Experiment 2 showed that an object's contextual and intrinsic feature information can be combined and used to identify a degraded object. This result is consistent with those of Barenholtz (
2014), who found that participants needed less resolution in order to correctly identify objects shown within their original contextual scene compared with objects shown in isolation. This effect of context was greatly enhanced when the participants were already familiar with the scene and object in question. In that study, participants likely used their schemas, memory, or both in order to reduce the set of objects that were likely to be present in a given location and then used the available intrinsic information to identify the object. The results of
Experiment 2 in the current study may be interpreted similarly; participants used the location information to narrow down their choices and then further discriminated between the two remaining options on the basis of the color information. Overall, these findings are most supportive of previously proposed theories of contextual facilitation that are based on “criterion modulation” or “matching” models, whereby context reduces the amount of visual information required to trigger a match to a specific object (Friedman,
1979). This is in line with behavioral (Auckland, Cave, & Donnelly,
2007; Davenport,
2007) and electrophysiological (Mudrik, Lamy, & Deouell,
2010; Mudrik, Shalgi, Lamy, & Deouell,
2014) results that support a criterion modulation interpretation. For example, Mudrik et al. (
2014) found a pronounced frontocentral event-related potential (ERP) negativity starting as early as ∼210 ms after stimulus onset for scenes presented with semantically incongruent target objects compared with scenes with congruent objects. This early contextual congruity effect is consistent with the notion that a scene context exerts influence over object identification processing before complete identification is achieved. Conversely, the results of
Experiment 2 of the current study are inconsistent with a strong form of the functional isolation model (Hollingworth & Henderson,
1998), as participants used both an intrinsic object feature (color) and context concurrently to identify the object in the identification phase.
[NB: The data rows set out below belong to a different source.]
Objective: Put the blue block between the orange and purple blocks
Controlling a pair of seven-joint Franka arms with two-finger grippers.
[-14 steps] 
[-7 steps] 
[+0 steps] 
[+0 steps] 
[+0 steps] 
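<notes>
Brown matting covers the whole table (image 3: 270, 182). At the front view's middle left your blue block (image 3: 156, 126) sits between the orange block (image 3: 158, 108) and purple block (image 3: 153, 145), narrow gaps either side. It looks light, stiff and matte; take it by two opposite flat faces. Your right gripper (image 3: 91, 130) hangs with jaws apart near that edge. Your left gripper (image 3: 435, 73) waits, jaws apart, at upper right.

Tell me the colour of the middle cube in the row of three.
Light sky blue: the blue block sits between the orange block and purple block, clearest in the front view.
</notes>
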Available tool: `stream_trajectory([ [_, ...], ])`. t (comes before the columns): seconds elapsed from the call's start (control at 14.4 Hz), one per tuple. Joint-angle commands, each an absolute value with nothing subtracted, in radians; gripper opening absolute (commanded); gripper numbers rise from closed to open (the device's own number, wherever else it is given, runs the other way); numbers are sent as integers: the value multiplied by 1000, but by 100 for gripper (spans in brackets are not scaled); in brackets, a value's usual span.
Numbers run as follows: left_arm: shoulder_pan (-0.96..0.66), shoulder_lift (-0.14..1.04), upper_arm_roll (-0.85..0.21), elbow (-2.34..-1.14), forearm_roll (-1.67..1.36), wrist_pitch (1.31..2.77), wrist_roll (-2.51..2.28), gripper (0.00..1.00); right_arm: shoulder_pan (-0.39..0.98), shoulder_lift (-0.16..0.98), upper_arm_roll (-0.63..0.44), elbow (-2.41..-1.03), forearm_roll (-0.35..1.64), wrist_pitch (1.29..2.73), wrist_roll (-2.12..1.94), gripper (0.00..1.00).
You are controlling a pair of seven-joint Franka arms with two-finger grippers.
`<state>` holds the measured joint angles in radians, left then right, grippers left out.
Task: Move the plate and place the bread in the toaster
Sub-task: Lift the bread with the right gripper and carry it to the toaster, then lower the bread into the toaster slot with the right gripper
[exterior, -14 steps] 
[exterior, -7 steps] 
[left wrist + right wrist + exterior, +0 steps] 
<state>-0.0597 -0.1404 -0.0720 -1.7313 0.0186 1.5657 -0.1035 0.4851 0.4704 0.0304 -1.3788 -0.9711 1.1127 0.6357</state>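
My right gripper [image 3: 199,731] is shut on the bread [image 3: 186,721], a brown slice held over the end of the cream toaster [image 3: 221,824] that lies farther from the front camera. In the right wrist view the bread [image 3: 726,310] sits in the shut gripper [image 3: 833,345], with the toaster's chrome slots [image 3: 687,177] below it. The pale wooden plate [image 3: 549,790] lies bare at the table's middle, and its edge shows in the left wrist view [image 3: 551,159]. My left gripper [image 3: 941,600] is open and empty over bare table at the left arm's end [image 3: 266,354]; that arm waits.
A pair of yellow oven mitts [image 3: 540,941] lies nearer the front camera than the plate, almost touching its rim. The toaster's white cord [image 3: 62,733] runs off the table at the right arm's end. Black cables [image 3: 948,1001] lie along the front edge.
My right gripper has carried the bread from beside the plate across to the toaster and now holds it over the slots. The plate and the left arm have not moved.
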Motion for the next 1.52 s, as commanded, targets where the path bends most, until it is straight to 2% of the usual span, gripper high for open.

Thus, context is clearly not isolated from the processing of other features in object identification. However, while the current results clearly demonstrate that people combine contextual and intrinsic information in object identification, it is important to note that this conclusion does not bear directly on the underlying question at issue in many of these earlier studies, which were concerned with whether context can speed up recognition of fully recognizable images.